AIM OF THE EXERCISE —
Take each line of the material that includes "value" and copy it.

STUDY MATERIAL —
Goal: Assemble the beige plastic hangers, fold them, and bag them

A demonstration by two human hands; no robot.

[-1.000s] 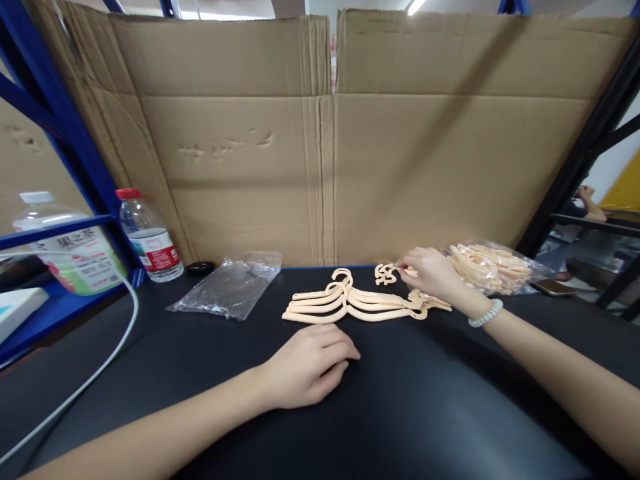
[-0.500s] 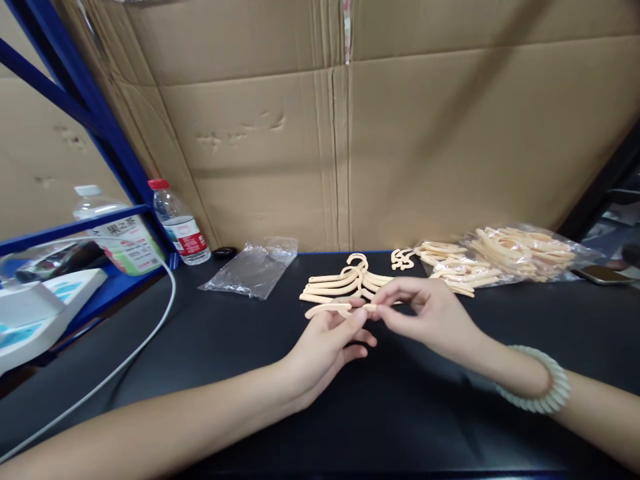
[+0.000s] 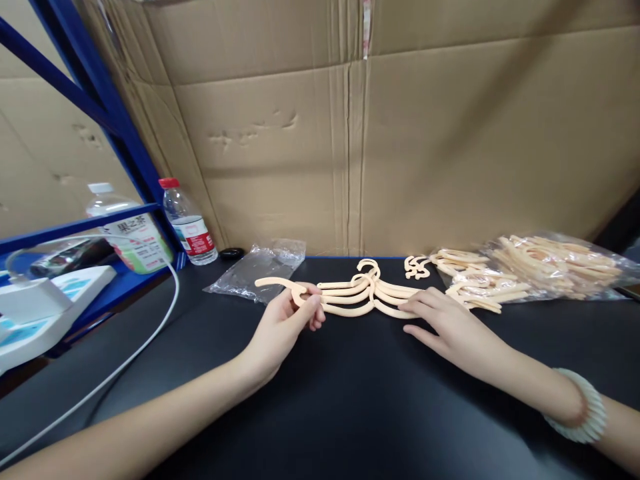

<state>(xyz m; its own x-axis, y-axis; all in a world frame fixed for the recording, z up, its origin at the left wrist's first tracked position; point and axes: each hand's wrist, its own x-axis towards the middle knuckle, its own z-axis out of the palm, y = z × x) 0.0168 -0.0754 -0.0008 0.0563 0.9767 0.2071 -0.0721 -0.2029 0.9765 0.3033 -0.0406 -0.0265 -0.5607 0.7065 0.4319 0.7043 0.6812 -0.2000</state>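
Note:
Several light wooden-coloured hangers [image 3: 350,310] lie overlapped on the black table [image 3: 320,407], their hooks toward the cardboard. Left of them, my left hand [image 3: 287,317] is closed on a loose curved hanger piece [image 3: 273,282], whose one arm sticks out to the left. My right hand [image 3: 440,327] rests at the right arms of the hangers, fingers apart and pointing left, fingertips at the nearest arm; it grips nothing. Small hook pieces [image 3: 416,267] lie behind my right hand.
Bags of hanger parts [image 3: 560,267] and loose arms [image 3: 480,283] lie at right. An empty plastic bag [image 3: 257,270], a red-capped bottle [image 3: 193,230] and a white cable [image 3: 150,340] are at left. A cardboard wall [image 3: 280,153] stands behind.
My hands have moved apart, the left one leftward with the hanger piece, the right one rightward and opened onto the hangers. The view has shifted slightly left.

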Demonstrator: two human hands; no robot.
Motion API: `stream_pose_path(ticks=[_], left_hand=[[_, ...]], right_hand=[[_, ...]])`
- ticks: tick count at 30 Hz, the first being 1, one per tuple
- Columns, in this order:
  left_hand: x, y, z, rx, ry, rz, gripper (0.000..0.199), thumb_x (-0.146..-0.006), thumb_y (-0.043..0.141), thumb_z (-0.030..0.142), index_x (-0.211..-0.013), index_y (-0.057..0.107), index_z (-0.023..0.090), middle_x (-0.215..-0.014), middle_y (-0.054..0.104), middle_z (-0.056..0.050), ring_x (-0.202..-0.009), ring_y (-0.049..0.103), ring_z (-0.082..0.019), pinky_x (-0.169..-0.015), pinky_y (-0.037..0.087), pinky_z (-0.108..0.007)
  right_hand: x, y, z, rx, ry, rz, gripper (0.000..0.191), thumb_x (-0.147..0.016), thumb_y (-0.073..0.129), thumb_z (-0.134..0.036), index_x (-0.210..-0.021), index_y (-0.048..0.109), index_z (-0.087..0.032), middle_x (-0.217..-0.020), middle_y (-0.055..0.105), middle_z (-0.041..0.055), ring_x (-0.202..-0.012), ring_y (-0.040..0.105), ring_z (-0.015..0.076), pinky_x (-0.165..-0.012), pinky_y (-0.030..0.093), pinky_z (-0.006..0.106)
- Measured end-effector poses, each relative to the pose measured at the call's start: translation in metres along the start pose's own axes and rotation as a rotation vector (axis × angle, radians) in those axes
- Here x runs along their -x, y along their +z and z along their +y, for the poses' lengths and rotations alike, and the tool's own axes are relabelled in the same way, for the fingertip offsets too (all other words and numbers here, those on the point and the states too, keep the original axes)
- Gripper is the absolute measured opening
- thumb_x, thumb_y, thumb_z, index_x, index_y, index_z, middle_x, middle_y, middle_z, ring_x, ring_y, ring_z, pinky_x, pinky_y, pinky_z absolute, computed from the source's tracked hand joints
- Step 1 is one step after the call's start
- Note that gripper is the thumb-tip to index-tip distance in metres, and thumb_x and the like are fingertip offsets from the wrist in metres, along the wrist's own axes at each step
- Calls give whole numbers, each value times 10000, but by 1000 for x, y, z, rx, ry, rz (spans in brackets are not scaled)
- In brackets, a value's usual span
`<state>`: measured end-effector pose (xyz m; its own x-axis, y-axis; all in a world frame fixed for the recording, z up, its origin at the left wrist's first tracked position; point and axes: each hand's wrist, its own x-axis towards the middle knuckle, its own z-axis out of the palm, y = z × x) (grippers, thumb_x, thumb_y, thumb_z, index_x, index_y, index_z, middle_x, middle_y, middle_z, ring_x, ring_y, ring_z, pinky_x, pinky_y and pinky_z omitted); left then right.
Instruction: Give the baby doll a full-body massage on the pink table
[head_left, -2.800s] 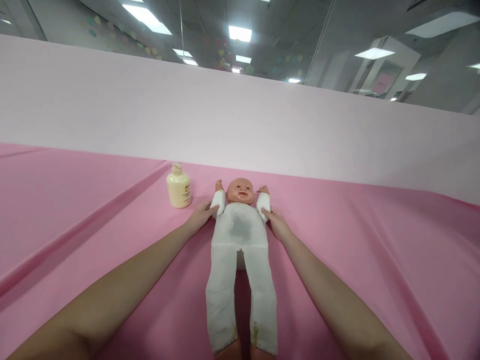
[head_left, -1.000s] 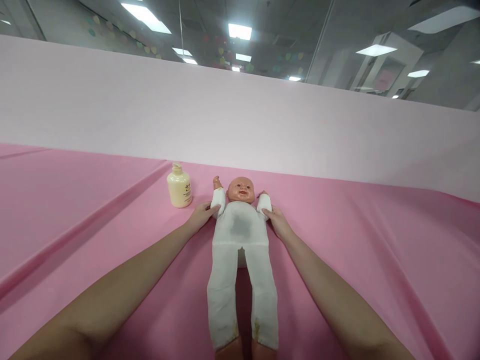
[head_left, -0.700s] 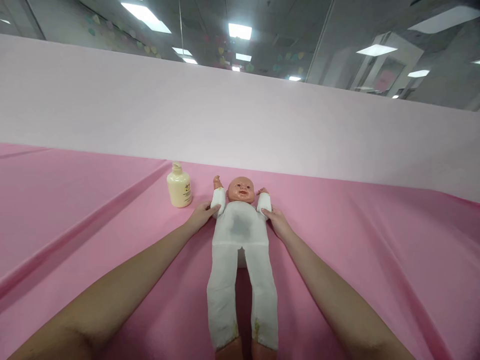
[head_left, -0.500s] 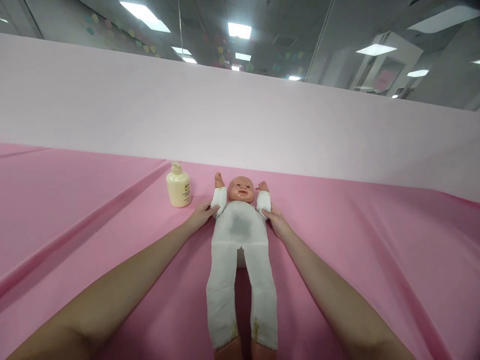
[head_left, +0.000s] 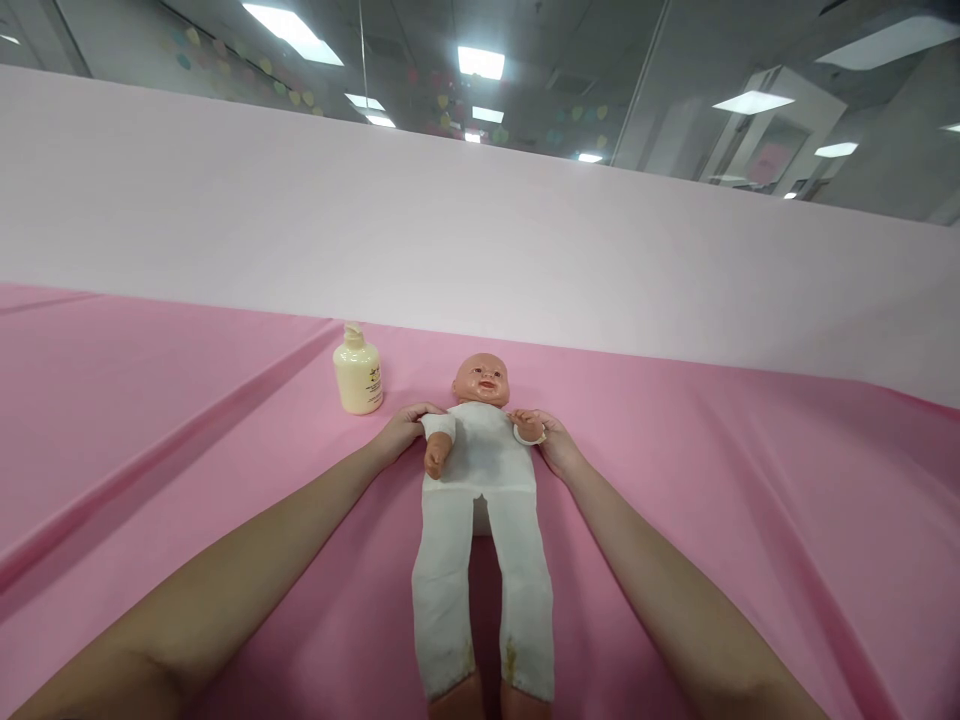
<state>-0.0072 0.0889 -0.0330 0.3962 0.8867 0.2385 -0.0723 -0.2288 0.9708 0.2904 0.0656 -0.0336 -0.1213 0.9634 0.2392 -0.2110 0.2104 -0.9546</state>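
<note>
A baby doll (head_left: 484, 455) in white clothing lies on its back, head away from me and legs toward me. My left hand (head_left: 405, 430) is closed on the doll's arm at the left, by the white sleeve. That arm points down toward me, its small hand beside the torso. At the right, my right hand (head_left: 556, 440) grips the doll's other arm, which is bent forward with its small hand over the sleeve opening. The fingertips of both my hands are partly hidden by the doll's arms.
A cream pump bottle (head_left: 358, 375) stands upright left of the doll's head. Pink cloth (head_left: 675, 480) with some folds covers the surface. Behind it rises a pale wall (head_left: 480, 240), with glass and reflected ceiling lights above.
The doll's two arms have swung from pointing up beside its head down toward its torso. My hands stay at its arms, with fingers slightly shifted.
</note>
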Motion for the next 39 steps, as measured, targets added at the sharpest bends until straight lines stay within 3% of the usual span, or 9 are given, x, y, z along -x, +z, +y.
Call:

FINISHED EXERCISE —
- Calls give whole numbers, each value times 10000, but by 1000 for x, y, z, rx, ry, rz (spans in brackets are not scaled)
- In brackets, a value's usual span

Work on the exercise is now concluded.